O Zé, encaminhado por Frei João, lá foi para onde lhe indicaram com os olhos marejados de lágrimas. À medida que a procissão dos fiéis procedia em homenagem ao Menino, S. José chorava cada vez mais. O seu pranto era de tal ordem que todo ele tremia e soluçava, a ponto de não se ter de pé e se colocar de cócoras. Muitos diziam, mais tarde, que nunca tinham visto alguém chorar assim. Maria da Conceição depois do arrebatamento agradecido de todas aquelas alegrias inesperadas e totalmente imerecidas não conseguiu deixar de reparar no bombeiro que assim se derramava. Apoderou-se dela uma grande compaixão e uma simpatia profunda. Olhou então para Frei João, com ar interrogativo e suplicativo. Tendo este pressentido o que ela queria abeirou-se de “S. José” e levantou-o. Este abraçou-se em Frei João, como uma lapa a um rochedo. Passados uns minutos, o sacerdote conseguiu colocar-lhe o braço por cima dos ombros e encaminhá-lo para uma sala contígua à sacristia. Aí ficou a saber do sofrimento daquele moço. Tinha vivido junto com uma moça que engravidara, e apesar de todos os seus esforços e de toda o auxílio quer da parte da sua família quer da dela não conseguiu evitar que ela abortasse o seu filho. Aquela dor muito dorida nunca mais o largou, era uma chaga aberta cheia de sal.

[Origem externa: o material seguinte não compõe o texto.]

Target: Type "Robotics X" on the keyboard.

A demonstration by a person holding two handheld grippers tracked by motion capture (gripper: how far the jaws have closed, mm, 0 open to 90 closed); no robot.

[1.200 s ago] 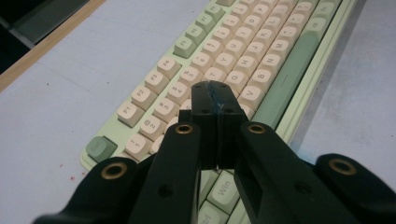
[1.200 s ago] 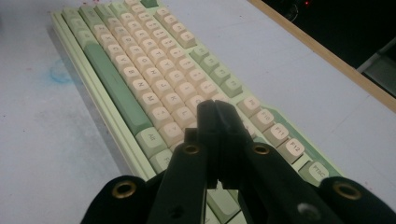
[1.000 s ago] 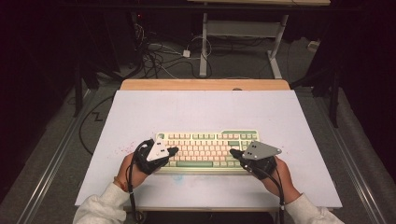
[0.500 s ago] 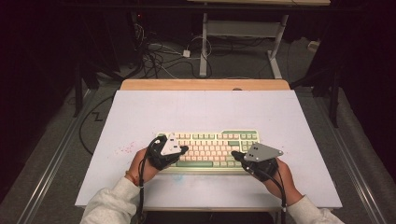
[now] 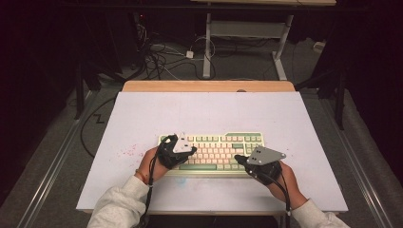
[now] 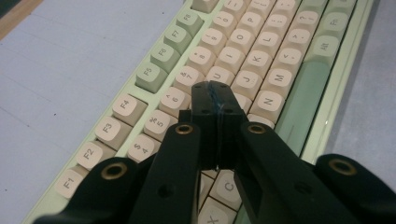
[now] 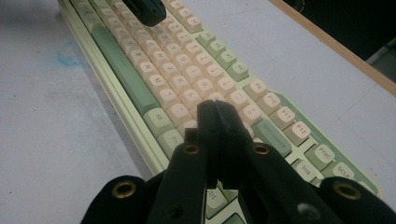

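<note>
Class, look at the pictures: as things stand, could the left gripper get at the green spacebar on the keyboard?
Probably yes: the left gripper, jaws shut, hovers over the letter keys beside the spacebar of the keyboard, with nothing between them.

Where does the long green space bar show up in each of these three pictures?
High view: the space bar lies in the keyboard's bottom row, between the two hands.
Left gripper view: right of middle, running up beside the N and M keys.
Right gripper view: upper left, along the near edge.
Shared landmark: the keyboard's pale green frame.
</note>
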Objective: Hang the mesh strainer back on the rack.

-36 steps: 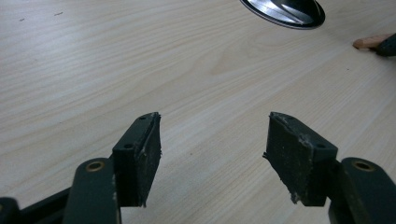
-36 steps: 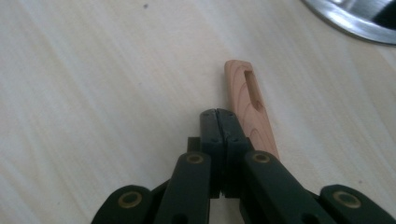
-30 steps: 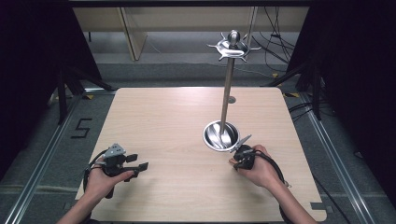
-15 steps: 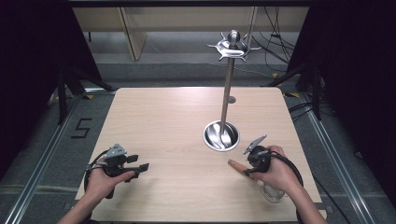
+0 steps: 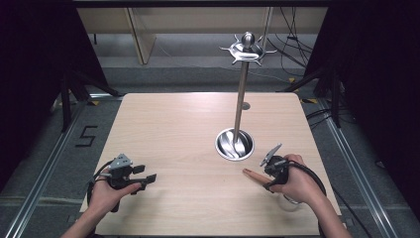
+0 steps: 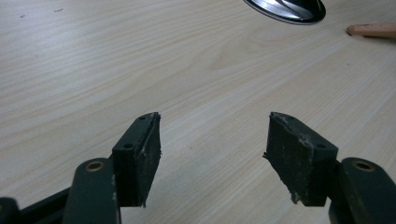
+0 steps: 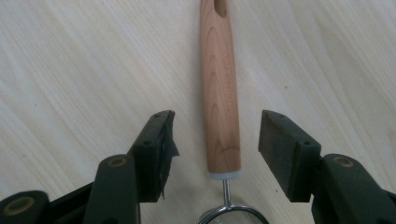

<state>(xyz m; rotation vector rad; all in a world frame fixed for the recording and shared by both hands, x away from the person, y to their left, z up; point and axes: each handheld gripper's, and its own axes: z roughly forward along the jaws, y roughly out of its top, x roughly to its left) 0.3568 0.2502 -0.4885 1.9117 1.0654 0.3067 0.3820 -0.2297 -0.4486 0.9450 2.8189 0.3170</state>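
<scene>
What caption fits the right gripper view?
Open hand-held gripper above a wooden handle lying on the table, jaws clear of it.

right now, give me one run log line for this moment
right gripper: jaws just opened, apart from wooden handle | utensil lies flat on table | left gripper: open, holds nothing | rack base: beyond handle tip

High view: fixed above the near table [image 5: 198, 124] edge, facing forward and down, far off. Left gripper view: low, close, looking along its jaws across the table toward the stand [image 6: 285, 7] base ahead. Right gripper view: close, facing down on the handle [image 7: 218, 93] between its jaws. All share the tabletop.
</scene>
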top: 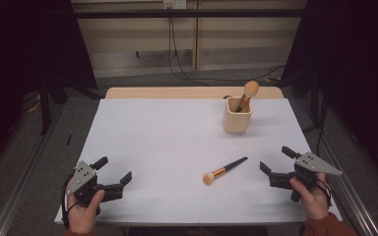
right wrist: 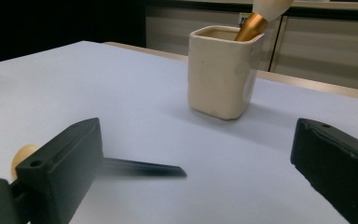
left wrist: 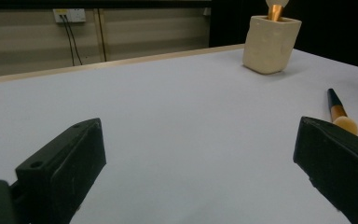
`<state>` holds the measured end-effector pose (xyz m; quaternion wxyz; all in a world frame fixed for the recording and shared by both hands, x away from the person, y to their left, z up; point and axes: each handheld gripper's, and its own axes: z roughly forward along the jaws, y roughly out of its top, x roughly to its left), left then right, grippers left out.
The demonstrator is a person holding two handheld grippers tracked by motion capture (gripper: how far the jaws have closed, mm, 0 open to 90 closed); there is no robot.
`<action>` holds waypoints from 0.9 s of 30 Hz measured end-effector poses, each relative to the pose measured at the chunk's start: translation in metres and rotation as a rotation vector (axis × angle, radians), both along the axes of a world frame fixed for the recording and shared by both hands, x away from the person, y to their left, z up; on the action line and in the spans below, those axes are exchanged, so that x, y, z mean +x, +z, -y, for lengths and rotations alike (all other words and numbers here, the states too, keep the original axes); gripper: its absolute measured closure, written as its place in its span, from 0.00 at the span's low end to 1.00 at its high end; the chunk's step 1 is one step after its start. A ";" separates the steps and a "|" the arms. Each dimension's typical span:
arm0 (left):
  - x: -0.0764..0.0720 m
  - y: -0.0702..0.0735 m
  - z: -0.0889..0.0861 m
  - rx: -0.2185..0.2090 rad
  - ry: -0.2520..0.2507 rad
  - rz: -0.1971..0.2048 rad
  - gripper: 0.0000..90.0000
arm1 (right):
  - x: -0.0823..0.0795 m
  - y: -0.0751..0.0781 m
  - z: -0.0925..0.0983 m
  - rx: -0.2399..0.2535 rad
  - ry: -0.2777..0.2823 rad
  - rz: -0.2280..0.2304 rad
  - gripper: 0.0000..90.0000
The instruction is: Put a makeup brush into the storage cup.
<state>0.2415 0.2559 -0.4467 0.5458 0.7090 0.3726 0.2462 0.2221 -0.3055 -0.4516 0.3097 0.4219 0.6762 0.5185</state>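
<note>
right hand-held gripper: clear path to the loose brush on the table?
Probably yes. The right hand-held gripper is open, jaws pointed toward the brush, with bare table between them. The cup stands farther back, out of the way.

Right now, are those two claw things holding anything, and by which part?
Nothing is held. The left gripper and right gripper both hang open over the table; the loose brush lies untouched between them.

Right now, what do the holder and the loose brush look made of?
Holder: likely glazed ceramic; cream, thick walls, soft sheen. Loose brush: peach bristle head, metallic copper-toned ferrule, glossy black handle, probably plastic or lacquered wood.
</note>
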 end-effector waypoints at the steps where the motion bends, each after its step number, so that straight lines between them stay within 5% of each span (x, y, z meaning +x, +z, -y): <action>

Uma hora depois, saiu o Zé com um rosto luminoso de alegria. O seu companheiro impaciente rosnou-lhe alguns impropérios. Ele sorriu e abraçou-o com veemência. E seguiram finalmente para o Hospital com a Maria da Conceição e o Francisco.
2. - Ai como o Frei João está envelhecido! Como ele se atrapalha a concelebrar…
- Psiu Maria! Lembra-te que estamos na Igreja e ele ainda te pode ouvir.
- Ouve lá agora, há-de estar mouco de todo, pobrezinho. Ainda me lembra quando ele nos casou e baptizou os nossos filhos…
- Quem nos diria Maria, retorquiu o Zé, há 28 anos, que viríamos a assistir à Missa celebrada pelo Francisco, coadjuvado pelo Frei João, na mesma Igreja e na mesma noite de Natal em que ele foi baptizado. Os desígnios de Deus são realmente insondáveis. Na verdade, Ele, como diz S. Paulo, concorre em tudo para o bem daqueles que O amam.
- Sabes, Zé, continuou a Maria, cada vez compreendo melhor aquelas palavras da Escritura: onde abundou o pecado, superabundou a Misericórdia.